REPUBLIKA.CO.ID, JAKARTA -- Kapolri Jenderal Badroddin Haiti angkat bicara soal kebijakan ojek dan taksi berbasis daring atau online. Menurut Kapolri, sejak tiga bulan lalu sudah ada permintaan dari Kementerian Perhubungan agar Polri melakukan penertiban terhadap Gojek dan Uber.
Menurut Kapolri, permintaan itu disampaikan ke Korlantas Polri. Menteri Perhubungan, Ignasius Jonan sempat mengeluarkan kebijakan larangan beroperasi bagi transportasi berbasis daring seperti Gojek dan Taxi Uber. Namun, tak lama setelah kebijakan dikeluarkan, Jonan memperbolehkan transportasi setelah Presiden Joko Widodo menegurnya.
"Memang yang bisa dilakukan penindakan itu uber. Gojek tentu kita perhitungkan dampak sosialnya," ujar Badrodin, di Mabes Polri, Jumat (18/12).
Polri menilai Gojek sudah menjadi kebutuhan masyarakat dengan harganya yang murah dan pelayanan yang nyaman.
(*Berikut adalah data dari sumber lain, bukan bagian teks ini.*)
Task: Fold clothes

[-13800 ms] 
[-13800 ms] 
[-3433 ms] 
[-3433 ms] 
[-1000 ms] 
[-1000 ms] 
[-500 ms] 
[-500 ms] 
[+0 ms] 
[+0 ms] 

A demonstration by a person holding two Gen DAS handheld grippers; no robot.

Karena itu, Polri sudah berkoordinasi dengan manajemen Gojek. Hasil koordinasi itu disepakati tidak akan ditindak walaupun melanggar aturan yaitu roda dua tak diperuntukkan mengangkut orang dengan menarik pungutan.
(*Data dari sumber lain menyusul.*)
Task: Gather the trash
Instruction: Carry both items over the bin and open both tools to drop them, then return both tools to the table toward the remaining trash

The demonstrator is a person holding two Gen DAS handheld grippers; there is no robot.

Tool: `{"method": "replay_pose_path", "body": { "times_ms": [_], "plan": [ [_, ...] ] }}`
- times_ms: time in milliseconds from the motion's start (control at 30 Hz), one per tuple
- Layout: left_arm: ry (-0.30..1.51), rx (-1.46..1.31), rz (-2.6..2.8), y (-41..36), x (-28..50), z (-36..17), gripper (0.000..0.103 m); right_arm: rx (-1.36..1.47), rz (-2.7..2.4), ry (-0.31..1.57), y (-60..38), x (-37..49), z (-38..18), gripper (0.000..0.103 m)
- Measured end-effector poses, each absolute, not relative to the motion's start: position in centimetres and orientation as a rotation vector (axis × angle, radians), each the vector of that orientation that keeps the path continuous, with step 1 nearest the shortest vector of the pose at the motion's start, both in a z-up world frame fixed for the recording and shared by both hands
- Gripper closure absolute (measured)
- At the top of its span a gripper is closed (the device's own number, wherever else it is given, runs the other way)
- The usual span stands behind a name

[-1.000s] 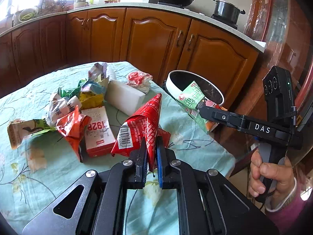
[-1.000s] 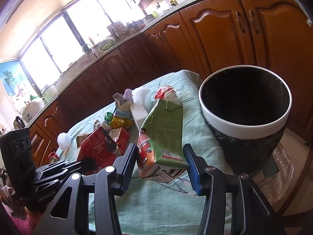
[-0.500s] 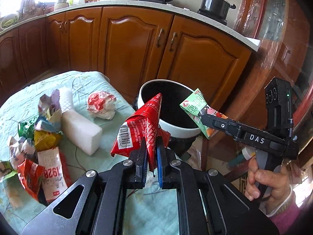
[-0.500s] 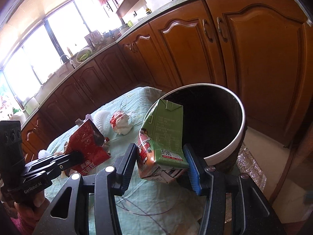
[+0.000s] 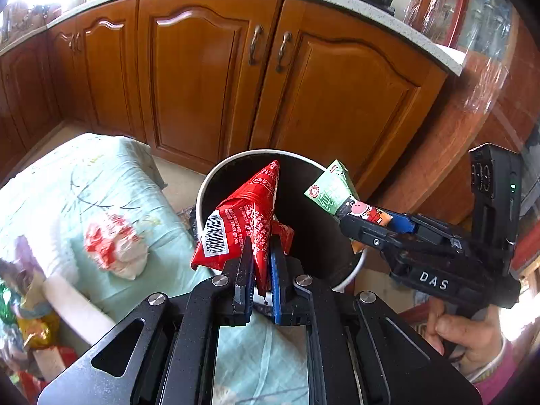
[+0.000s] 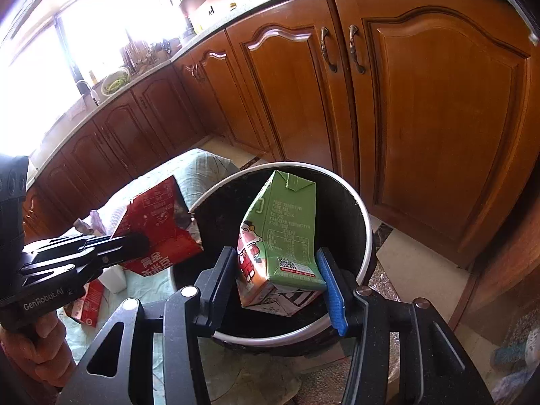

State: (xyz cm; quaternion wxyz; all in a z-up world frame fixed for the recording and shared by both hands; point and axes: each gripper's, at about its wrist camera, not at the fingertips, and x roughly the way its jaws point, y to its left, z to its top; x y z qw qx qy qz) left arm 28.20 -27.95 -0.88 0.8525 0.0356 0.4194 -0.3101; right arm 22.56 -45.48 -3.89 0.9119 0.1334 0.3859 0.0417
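Note:
My left gripper [image 5: 258, 270] is shut on a red snack wrapper [image 5: 246, 222] and holds it over the near rim of a black bin with a white rim [image 5: 216, 182]. The wrapper also shows in the right wrist view [image 6: 155, 233]. My right gripper [image 6: 275, 280] is shut on a green drink carton [image 6: 283, 233] and holds it above the open bin [image 6: 366, 226]. The carton [image 5: 334, 189] and the right gripper [image 5: 378, 226] also show at the bin's right side in the left wrist view.
The table with a pale green cloth [image 5: 67, 189] lies to the left of the bin, with a crumpled red-and-white wrapper [image 5: 114, 246], a white box [image 5: 74, 307] and more wrappers [image 5: 30, 324]. Wooden cabinets [image 5: 202, 74] stand behind the bin.
Both grippers have moved from over the table to over the bin, carrying the red wrapper and the green carton. Both stay shut on their items.

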Motion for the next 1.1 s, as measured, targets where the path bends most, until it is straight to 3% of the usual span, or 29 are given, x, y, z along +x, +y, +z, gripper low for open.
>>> {"method": "replay_pose_path", "body": {
  "times_ms": [300, 367, 433, 467, 533, 667, 833, 1100],
  "plan": [
    [0.923, 0.117, -0.654, -30.4, 29.7, -2.0, 0.09, 0.251, 0.08, 0.835, -46.0, 23.9, -4.9, 0.053],
    [0.928, 0.123, -0.645, -30.6, 30.0, -2.2, 0.079, 0.25, 0.077, 0.842, -46.1, 24.1, -5.1, 0.052],
    [0.931, 0.116, -0.633, -30.5, 30.2, -2.1, 0.052, 0.26, 0.073, 0.848, -46.1, 24.4, -5.1, 0.049],
    [0.921, 0.108, -0.635, -30.3, 30.0, -2.1, 0.05, 0.27, 0.075, 0.844, -46.2, 24.2, -5.1, 0.047],
    [0.911, 0.102, -0.632, -29.7, 29.6, -1.9, 0.049, 0.285, 0.071, 0.829, -46.4, 23.8, -4.9, 0.04],
    [0.9, 0.071, -0.62, -27.9, 29.0, -1.7, 0.047, 0.313, 0.077, 0.803, -46.2, 23.0, -4.7, 0.037],
    [0.86, -0.006, -0.587, -24.5, 26.5, -1.3, 0.043, 0.367, 0.097, 0.75, -45.3, 21.2, -4.4, 0.016],
    [0.786, -0.076, -0.492, -18.2, 21.7, -0.9, 0.037, 0.433, 0.132, 0.643, -42.2, 18.1, -3.6, 0.005]
  ]
}}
Sosialisasi motor tidak diperuntukkan mengangkut orang dengan menarik biaya merupakan solusi yang ditawarkan Polri. Selain itu, Polri juga akan mensosialisasi jika menggunakan ojek tidak memiliki asuransi.
Menurut mantan kapolda Jawa Timur itu, tidak adanya asuransi bagi pengguna Gojek menjadi perhatian Polri. Karena asuransi merupakan jaminan apabila terjadi kecelakaan. "Kalau resmi mungkin ada asuransinya," kata Badrodin.
Meskipun Menhub telah mencabut larangan, Badrodin menegaskan, Polri tetap akan mensosialisasikan jaminan kecelakaan bagi pengguna Gojek yang belum ada.